══ Collected data ══

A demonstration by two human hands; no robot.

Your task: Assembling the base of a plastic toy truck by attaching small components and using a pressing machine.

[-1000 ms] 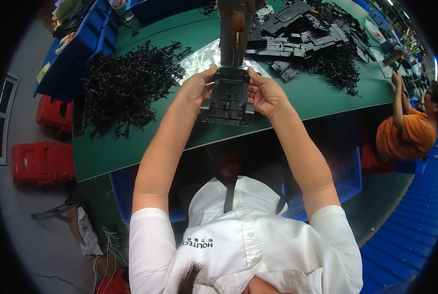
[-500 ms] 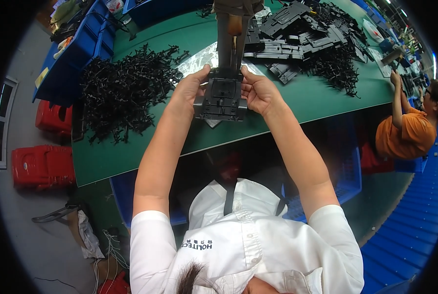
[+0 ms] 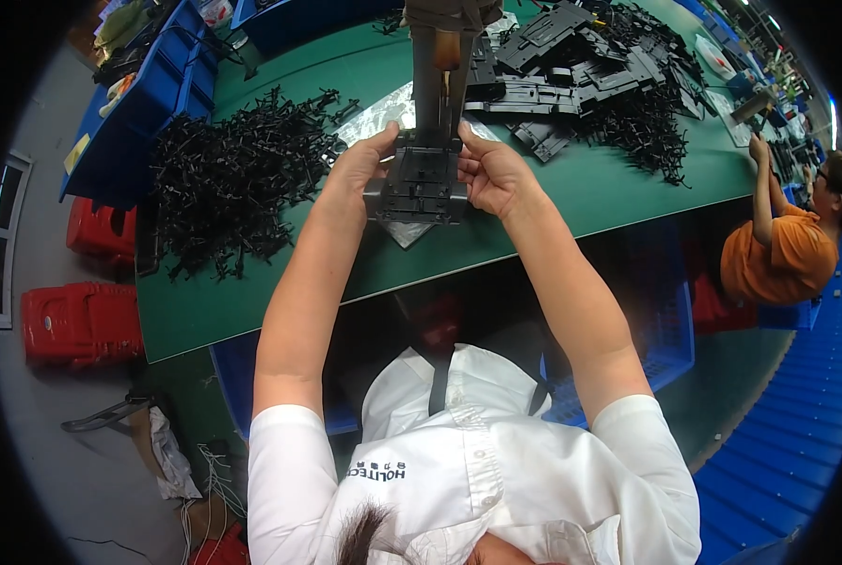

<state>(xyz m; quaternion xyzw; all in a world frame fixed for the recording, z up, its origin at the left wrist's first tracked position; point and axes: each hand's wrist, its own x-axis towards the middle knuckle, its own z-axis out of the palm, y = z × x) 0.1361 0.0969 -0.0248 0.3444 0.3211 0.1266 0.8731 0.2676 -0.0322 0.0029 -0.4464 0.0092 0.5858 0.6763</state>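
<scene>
Both my hands hold a flat black plastic frame part (image 3: 421,184) above the green table (image 3: 571,198). My left hand (image 3: 360,169) grips its left edge and my right hand (image 3: 491,174) grips its right edge. The part sits at the foot of an upright grey press tool (image 3: 437,80) that rises at the top of the view. A clear plastic sheet (image 3: 383,108) lies under the part.
A heap of small black plastic sprues (image 3: 232,179) lies left of my hands. Larger black frames (image 3: 581,66) are piled at the back right. Blue bins (image 3: 148,94) line the far left, red crates (image 3: 82,320) stand on the floor. A person in orange (image 3: 778,254) works at right.
My hands have carried the black part farther from me, up against the base of the upright tool. My grip on both edges is unchanged.
</scene>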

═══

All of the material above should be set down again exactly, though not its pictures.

-- Task output --
A demonstration by two human hands; no robot.

Your task: Assembling the base of a plastic toy truck by attaching small components and using a pressing machine.

[-1000 ms] 
[-500 ms] 
[+0 ms] 

<state>(xyz m; quaternion xyzw; all in a world frame fixed for the recording, z up, its origin at the left wrist's first tracked position; point and axes: each hand's wrist, its own x-axis towards the middle knuckle, its own z-axis out of the palm, y = z × x) 0.1361 0.0969 -0.0248 0.3444 0.3211 0.1266 0.8731 0.2676 -0.0322 0.0029 -0.4464 0.0092 0.5858 0.6763</state>
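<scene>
Both my hands hold a flat black plastic frame part (image 3: 421,184) above the green table (image 3: 571,198). My left hand (image 3: 360,169) grips its left edge and my right hand (image 3: 491,174) grips its right edge. The part sits at the foot of an upright grey press tool (image 3: 437,80) that rises at the top of the view. A clear plastic sheet (image 3: 383,108) lies under the part.
A heap of small black plastic sprues (image 3: 232,179) lies left of my hands. Larger black frames (image 3: 581,66) are piled at the back right. Blue bins (image 3: 148,94) line the far left, red crates (image 3: 82,320) stand on the floor. A person in orange (image 3: 778,254) works at right.
My hands have carried the black part farther from me, up against the base of the upright tool. My grip on both edges is unchanged.
</scene>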

No further response is needed.